Dividend distribution to the Company's shareholders is recognised in the Company's financial statements in the year in which they are approved by the Company's shareholders.
Financial assets and financial liabilities are recognised when the Company becomes a party to the contractual provisions of the instrument.
Loans originated by the Company by providing money directly to the borrower are categorised as loans and are carried at amortised cost. This is defined as the fair value of cash consideration given to originate those loans as is determined by reference to market prices at origination date. All loans are recognised when cash is advanced to the borrower.
An allowance for loan impairment is established if there is objective evidence that the Company will not be able to collect all amounts due according to the original contractual terms of loans. The amount of the provision is the difference between the carrying amount and the recoverable amount, being the present value of expected cash flows including amounts recoverable from guarantees and collateral, discounted at the original effective interest rate of loans.
For the purpose of the statement of cash flows, cash and cash equivalents comprise cash at bank and short term highly liquid investments with maturities of three months or less from the acquisition date that are subject to an insignificant risk of changes in their fair value and are used by the Company in the management of its short term commitments.

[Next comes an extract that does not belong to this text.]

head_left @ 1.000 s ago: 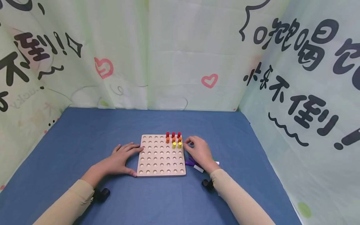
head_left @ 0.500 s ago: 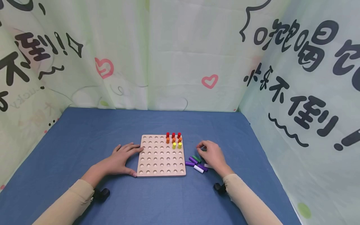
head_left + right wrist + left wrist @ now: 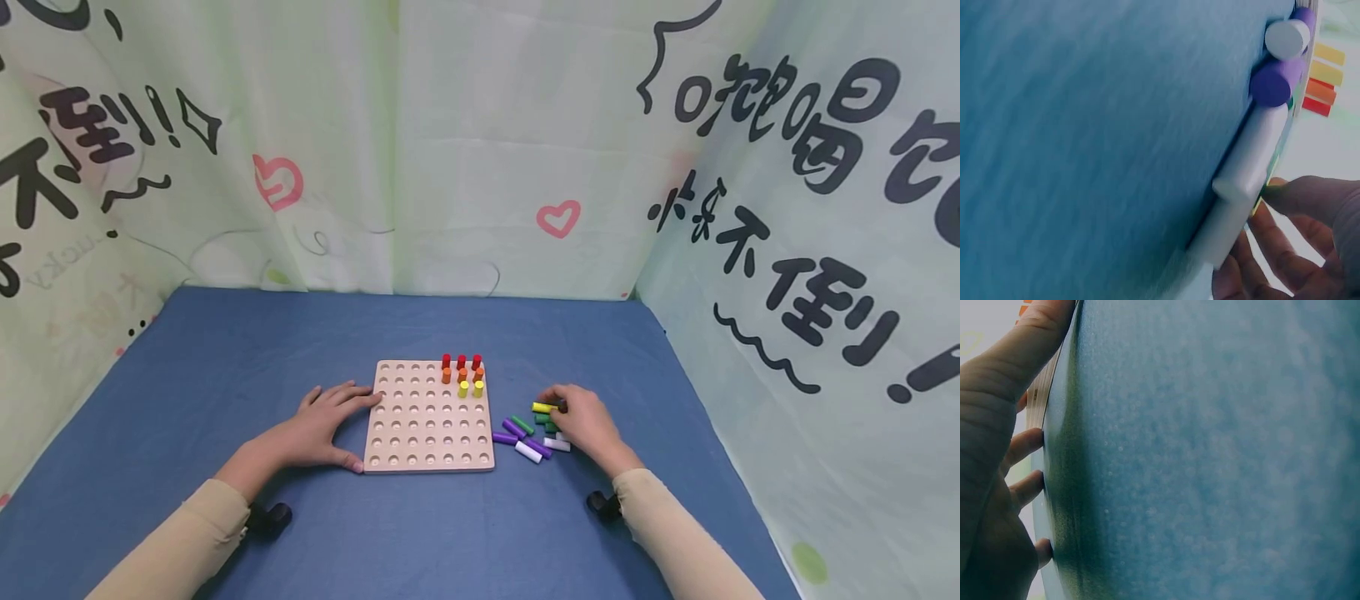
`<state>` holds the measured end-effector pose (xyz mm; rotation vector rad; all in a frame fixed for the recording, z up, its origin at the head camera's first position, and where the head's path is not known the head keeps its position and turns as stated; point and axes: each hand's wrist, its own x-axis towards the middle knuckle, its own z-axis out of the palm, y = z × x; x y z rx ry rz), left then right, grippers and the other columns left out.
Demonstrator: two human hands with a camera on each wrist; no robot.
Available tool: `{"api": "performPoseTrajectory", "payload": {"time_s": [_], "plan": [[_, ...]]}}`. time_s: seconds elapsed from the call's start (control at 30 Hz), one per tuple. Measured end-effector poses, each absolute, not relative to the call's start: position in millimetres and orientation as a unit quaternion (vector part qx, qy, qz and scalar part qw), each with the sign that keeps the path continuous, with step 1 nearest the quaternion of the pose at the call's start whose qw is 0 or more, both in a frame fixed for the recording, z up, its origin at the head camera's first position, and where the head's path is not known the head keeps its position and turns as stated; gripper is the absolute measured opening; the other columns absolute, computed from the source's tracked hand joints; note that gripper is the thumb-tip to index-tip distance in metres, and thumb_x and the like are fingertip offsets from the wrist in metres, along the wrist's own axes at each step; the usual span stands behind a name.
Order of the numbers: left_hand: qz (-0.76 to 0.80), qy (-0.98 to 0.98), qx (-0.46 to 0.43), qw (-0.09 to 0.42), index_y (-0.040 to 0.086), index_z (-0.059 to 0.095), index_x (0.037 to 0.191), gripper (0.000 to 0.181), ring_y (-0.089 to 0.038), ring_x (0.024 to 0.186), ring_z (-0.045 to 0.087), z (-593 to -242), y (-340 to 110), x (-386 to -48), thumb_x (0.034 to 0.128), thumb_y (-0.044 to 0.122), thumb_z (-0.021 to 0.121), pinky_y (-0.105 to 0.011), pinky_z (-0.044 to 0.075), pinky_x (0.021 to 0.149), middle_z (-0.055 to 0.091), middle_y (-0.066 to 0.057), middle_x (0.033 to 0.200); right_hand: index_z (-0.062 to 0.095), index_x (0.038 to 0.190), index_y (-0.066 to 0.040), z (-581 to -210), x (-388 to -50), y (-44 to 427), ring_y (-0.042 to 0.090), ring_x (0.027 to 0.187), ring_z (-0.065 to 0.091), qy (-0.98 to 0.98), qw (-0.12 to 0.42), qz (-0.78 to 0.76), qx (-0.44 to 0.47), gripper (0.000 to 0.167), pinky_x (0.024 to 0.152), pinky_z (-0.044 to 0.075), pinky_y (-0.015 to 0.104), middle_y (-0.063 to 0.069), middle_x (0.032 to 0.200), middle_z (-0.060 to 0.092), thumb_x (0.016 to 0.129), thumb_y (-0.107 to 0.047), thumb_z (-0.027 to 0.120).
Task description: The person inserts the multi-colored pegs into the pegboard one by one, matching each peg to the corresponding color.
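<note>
A pale wooden pegboard (image 3: 420, 425) lies on the blue cloth. Red pegs (image 3: 461, 362), orange pegs (image 3: 462, 376) and yellow pegs (image 3: 463, 389) stand in its far right holes. My left hand (image 3: 322, 429) rests spread at the board's left side, thumb at the near corner and a fingertip on the edge. Right of the board, my right hand (image 3: 588, 423) pinches a loose yellow peg (image 3: 542, 407) above green pegs (image 3: 542, 418). In the right wrist view, the thumb and fingers meet behind white pegs (image 3: 1250, 153), so that peg is mostly hidden.
Several purple pegs (image 3: 540, 447) and white pegs (image 3: 528, 452) lie loose between the board and my right hand; one purple peg touches or nearly touches the board's right edge. Printed curtains (image 3: 465, 167) enclose the blue cloth (image 3: 420, 533) at the back and sides.
My right hand has left the board's right edge, moved right and slightly nearer, and taken hold of a loose yellow peg. My left hand has stayed put.
</note>
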<state>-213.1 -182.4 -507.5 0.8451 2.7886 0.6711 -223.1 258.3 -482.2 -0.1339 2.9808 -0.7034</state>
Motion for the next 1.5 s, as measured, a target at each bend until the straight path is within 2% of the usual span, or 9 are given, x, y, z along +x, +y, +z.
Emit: {"api": "performPoseTrajectory", "payload": {"time_s": [0.23,0.57,0.77,0.97,1.07,1.17,1.3,1.5], "plan": [[0.225,0.929,0.283,0.073,0.021,0.044,0.158,0.108,-0.045,0.153,0.027,-510,-184,-214,0.0697,0.070,0.083,-0.079,0.010,0.114,0.041,-0.014,0.162,0.072,0.127,-0.009,-477,-227,266,0.024,0.098,0.066,0.969,0.071,-0.237,-0.031,0.029,0.090,0.055,0.048,0.010,0.112,0.073,0.099,-0.011,0.066],[0.226,0.928,0.287,0.069,0.022,0.044,0.158,0.109,-0.046,0.153,0.027,-512,-183,-215,0.0694,0.072,0.082,-0.079,0.010,0.114,0.041,-0.013,0.162,0.075,0.116,-0.003,-472,-229,267,0.021,0.094,0.064,0.962,0.107,-0.252,-0.001,0.022,0.090,0.055,0.046,0.009,0.105,0.073,0.098,-0.013,0.069],[0.226,0.929,0.285,0.069,0.023,0.044,0.158,0.109,-0.045,0.153,0.027,-512,-183,-216,0.0691,0.073,0.081,-0.080,0.010,0.113,0.041,-0.013,0.162,0.075,0.115,-0.006,-475,-229,265,0.023,0.096,0.067,0.961,0.074,-0.265,-0.010,0.021,0.087,0.057,0.045,0.011,0.114,0.072,0.096,-0.011,0.068],[0.226,0.929,0.285,0.072,0.023,0.043,0.158,0.109,-0.045,0.153,0.027,-511,-183,-215,0.0696,0.072,0.082,-0.079,0.010,0.114,0.041,-0.013,0.162,0.073,0.123,-0.010,-471,-229,258,0.021,0.093,0.064,0.953,0.042,-0.300,-0.004,0.026,0.077,0.055,0.037,0.012,0.121,0.068,0.099,-0.012,0.065],[0.226,0.929,0.285,0.071,0.021,0.044,0.158,0.108,-0.046,0.153,0.028,-510,-183,-214,0.0697,0.071,0.082,-0.080,0.010,0.113,0.041,-0.014,0.162,0.071,0.128,-0.012,-469,-230,252,0.023,0.097,0.066,0.947,0.019,-0.321,0.001,0.029,0.079,0.055,0.039,0.011,0.121,0.067,0.099,-0.015,0.066],[0.229,0.928,0.284,0.071,0.020,0.044,0.158,0.108,-0.046,0.152,0.028,-507,-182,-213,0.0698,0.069,0.084,-0.080,0.010,0.113,0.041,-0.015,0.162,0.067,0.130,-0.011,-467,-231,246,0.026,0.104,0.067,0.937,0.001,-0.348,0.012,0.032,0.088,0.056,0.044,0.011,0.119,0.068,0.099,-0.018,0.067],[0.232,0.928,0.282,0.074,0.019,0.045,0.158,0.108,-0.046,0.153,0.027,-507,-182,-212,0.0700,0.068,0.085,-0.079,0.009,0.114,0.041,-0.015,0.162,0.062,0.125,-0.009,-465,-233,238,0.028,0.110,0.067,0.919,-0.010,-0.394,0.023,0.030,0.094,0.055,0.047,0.011,0.119,0.067,0.097,-0.018,0.069],[0.225,0.929,0.282,0.079,0.021,0.043,0.159,0.109,-0.045,0.153,0.026,-508,-183,-214,0.0702,0.071,0.082,-0.079,0.009,0.114,0.040,-0.014,0.163,0.068,0.111,-0.014,-465,-234,226,0.025,0.105,0.068,0.914,-0.034,-0.405,0.011,0.014,0.083,0.056,0.042,0.008,0.112,0.072,0.098,-0.019,0.070]]}}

Borrowings are recorded initially at the proceeds received, net of transaction costs incurred. Borrowings are subsequently stated at amortised cost. Any differences between the proceeds (net of transaction costs) and the redemption value is recognised in profit or loss over the period of the borrowings using the effective interest method.

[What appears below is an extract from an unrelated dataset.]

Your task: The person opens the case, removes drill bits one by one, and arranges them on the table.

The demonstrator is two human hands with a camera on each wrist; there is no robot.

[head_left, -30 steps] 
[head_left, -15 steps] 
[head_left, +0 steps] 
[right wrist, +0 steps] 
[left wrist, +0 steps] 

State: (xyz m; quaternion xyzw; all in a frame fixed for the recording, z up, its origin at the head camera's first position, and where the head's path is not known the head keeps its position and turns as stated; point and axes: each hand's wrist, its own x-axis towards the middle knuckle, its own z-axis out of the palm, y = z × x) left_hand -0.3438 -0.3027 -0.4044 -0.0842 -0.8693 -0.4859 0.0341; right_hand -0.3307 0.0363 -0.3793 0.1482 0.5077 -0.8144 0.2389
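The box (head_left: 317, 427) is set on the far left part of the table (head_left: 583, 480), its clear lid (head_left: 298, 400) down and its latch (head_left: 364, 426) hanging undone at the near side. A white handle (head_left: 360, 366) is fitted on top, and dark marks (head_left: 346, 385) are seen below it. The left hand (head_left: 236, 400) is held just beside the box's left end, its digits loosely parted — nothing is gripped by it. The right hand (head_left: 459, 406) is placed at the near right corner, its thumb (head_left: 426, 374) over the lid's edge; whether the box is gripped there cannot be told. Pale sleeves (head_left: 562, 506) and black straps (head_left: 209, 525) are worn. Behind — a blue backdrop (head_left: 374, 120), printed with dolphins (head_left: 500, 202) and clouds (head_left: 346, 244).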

A financial asset (or, where applicable a part of a financial asset or part of a group of similar financial assets) is derecognised when:
A financial liability is derecognised when the obligation under the liability is discharged or cancelled or expires.
When an existing financial liability is replaced by another from the same lender on substantially different terms, or the terms of an existing liability are substantially modified, such an exchange or modification is treated as a derecognition of the original liability and the recognition of a new liability, and the difference in the respective carrying amounts is recognised in profit or loss.

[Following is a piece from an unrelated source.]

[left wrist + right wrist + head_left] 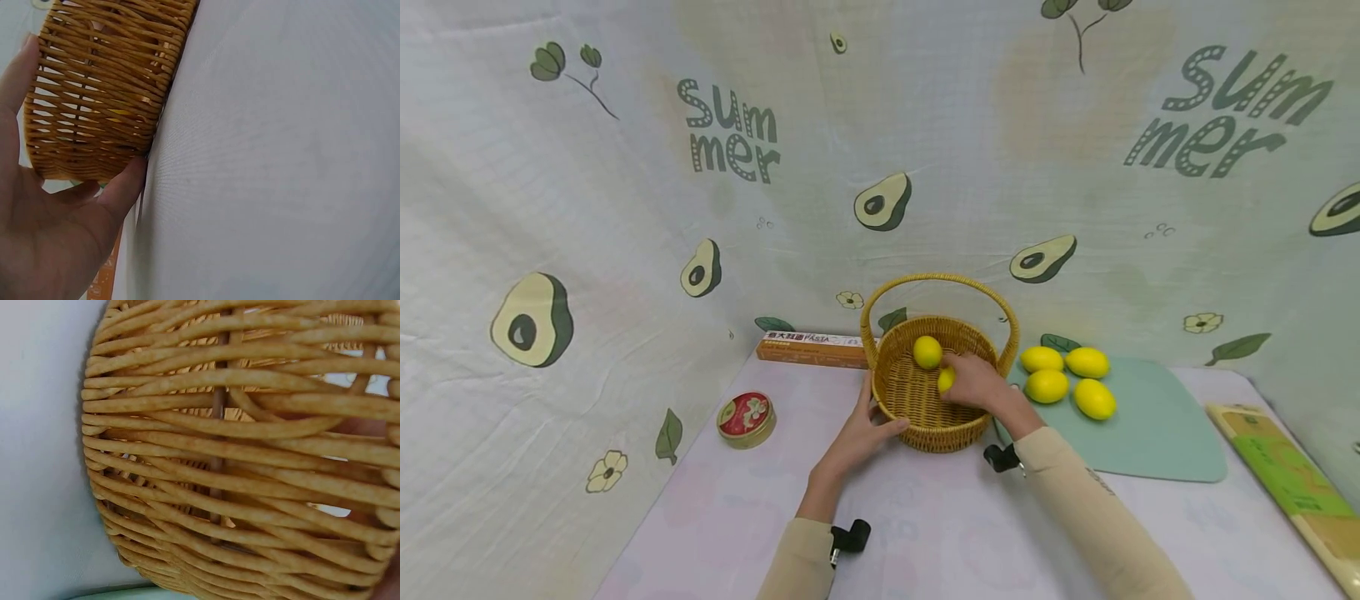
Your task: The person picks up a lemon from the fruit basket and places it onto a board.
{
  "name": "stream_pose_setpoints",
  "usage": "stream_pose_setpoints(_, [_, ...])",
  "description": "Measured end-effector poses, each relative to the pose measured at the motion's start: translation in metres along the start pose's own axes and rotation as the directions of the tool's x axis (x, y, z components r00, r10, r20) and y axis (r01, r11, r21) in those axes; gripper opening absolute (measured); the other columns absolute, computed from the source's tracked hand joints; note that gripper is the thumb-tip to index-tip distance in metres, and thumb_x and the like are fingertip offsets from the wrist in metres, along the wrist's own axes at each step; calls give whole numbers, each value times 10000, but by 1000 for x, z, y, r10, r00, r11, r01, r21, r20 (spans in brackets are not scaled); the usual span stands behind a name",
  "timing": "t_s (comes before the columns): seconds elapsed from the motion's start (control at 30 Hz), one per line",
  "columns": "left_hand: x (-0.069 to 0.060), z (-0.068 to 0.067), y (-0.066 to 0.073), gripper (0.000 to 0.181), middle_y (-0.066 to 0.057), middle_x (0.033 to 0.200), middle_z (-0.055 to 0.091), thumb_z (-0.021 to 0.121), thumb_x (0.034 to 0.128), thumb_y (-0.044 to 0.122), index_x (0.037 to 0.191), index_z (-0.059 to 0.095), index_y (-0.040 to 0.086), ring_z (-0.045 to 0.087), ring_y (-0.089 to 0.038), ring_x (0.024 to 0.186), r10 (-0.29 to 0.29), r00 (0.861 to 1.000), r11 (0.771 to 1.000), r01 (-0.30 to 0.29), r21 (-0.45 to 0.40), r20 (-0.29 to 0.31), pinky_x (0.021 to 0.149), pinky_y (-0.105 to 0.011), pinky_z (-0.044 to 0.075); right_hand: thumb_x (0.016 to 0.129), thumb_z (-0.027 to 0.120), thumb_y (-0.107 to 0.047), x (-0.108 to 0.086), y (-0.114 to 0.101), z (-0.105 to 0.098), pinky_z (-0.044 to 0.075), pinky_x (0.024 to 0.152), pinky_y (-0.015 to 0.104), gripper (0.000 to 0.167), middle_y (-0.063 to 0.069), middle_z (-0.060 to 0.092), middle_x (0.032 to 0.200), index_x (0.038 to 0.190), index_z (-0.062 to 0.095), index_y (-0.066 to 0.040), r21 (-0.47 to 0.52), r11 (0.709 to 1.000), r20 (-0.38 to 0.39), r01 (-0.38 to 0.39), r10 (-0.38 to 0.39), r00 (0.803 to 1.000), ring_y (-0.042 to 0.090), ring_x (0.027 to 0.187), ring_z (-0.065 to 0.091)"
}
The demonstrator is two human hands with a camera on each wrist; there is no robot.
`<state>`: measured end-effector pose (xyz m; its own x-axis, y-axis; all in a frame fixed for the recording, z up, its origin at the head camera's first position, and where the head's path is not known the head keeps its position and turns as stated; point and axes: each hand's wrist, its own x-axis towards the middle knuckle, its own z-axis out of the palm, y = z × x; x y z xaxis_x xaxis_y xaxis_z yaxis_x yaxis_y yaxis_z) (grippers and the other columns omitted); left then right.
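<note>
A wicker basket (936, 437) with a tall arched handle stands on the table. My left hand (859, 437) grips its left side; in the left wrist view the hand (62, 231) has the thumb low on the woven wall (106, 94) and a finger up at its edge. Inside the basket, my right hand (976, 383) pinches a lemon (947, 380), partly hidden by the fingers. Another lemon (927, 352) lies at the back of the basket. The right wrist view is filled by the basket's weave (250, 456), which mostly hides the right hand.
Several lemons (1047, 387) lie on a pale green board (1172, 433) right of the basket. A pasta box (812, 350) lies behind at left, a round red-lidded tin (747, 419) nearer. A long package with a green label (1285, 475) lies at far right.
</note>
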<state>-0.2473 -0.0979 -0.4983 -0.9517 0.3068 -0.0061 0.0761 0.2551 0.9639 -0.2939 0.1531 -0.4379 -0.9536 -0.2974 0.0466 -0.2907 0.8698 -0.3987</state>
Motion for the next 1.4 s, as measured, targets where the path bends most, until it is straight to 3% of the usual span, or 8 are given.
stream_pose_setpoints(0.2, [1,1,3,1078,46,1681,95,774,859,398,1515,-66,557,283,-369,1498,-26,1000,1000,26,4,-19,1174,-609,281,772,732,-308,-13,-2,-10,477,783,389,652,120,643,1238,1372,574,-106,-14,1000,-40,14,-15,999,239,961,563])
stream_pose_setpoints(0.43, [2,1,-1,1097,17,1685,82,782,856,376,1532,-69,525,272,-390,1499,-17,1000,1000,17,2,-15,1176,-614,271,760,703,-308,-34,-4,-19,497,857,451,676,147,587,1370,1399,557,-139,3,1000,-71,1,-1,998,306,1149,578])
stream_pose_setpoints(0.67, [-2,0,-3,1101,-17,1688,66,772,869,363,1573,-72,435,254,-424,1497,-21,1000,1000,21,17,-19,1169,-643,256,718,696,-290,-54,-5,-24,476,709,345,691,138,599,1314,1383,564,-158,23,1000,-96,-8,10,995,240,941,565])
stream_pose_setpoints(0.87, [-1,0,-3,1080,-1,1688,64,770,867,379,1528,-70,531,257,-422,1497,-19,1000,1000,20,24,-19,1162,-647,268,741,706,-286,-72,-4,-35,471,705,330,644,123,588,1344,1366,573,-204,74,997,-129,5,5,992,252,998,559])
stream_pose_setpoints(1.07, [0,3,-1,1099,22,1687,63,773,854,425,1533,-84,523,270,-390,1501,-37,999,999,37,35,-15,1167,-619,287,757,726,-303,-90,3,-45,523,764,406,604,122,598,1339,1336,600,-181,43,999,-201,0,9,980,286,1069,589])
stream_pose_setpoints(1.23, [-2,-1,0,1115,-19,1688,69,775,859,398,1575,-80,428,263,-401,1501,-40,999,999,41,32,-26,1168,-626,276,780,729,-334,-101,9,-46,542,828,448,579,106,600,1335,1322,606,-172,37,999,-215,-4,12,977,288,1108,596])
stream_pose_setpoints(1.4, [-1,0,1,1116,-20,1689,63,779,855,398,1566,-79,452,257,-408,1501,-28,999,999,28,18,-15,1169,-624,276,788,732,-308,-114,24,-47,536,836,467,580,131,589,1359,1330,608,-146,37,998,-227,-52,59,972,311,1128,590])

Assets that have an indefinite useful life are not subject to amortisation and are tested annually for impairment. Assets that are subject to depreciation or amortisation are reviewed for impairment whenever events or changes in circumstances indicate that the carrying amount may not be recoverable. An impairment loss is recognised for the amount by which the asset's carrying amount exceeds its recoverable amount. The recoverable amount is the higher of an asset's fair value less costs to sell and value in use. For the purposes of assessing impairment, assets are grouped at the lowest levels for which there are separately identifiable cash flows (cash generating units).
Financial assets and financial liabilities are offset and the net amount reported in the statement of financial position if, and only if, there is a currently enforceable legal right to offset the recognised amounts and there is an intention to settle on a net basis, or to realise the asset and settle the liability simultaneously. This is not generally the case with master netting agreements, and the related assets and liabilities are presented gross in the statement of financial position.
Non-current assets are classified as held for sale if their carrying amount will be recovered through a sale transaction rather than through continuing use. This condition is regarded as met only when the sale is highly probable and the asset is available for immediate sale in its present condition. Management must be committed to the sale, which should be expected to qualify for recognition as a completed sale within one year from the date of classification. Non-current assets classified as held for sale are presented separately in the statement of financial position and are to be measured at the lower of the asset's previous carrying amount and fair value less costs to sell.
Ordinary shares are classified as equity. The difference between the fair value of the consideration received by the Company and the nominal value of the share capital being issued is taken to the share premium account.
Non current liabilities represent amounts that are due more than twelve months from the reporting date.
Where necessary, comparative figures have been adjusted to conform to changes in presentation in the current year.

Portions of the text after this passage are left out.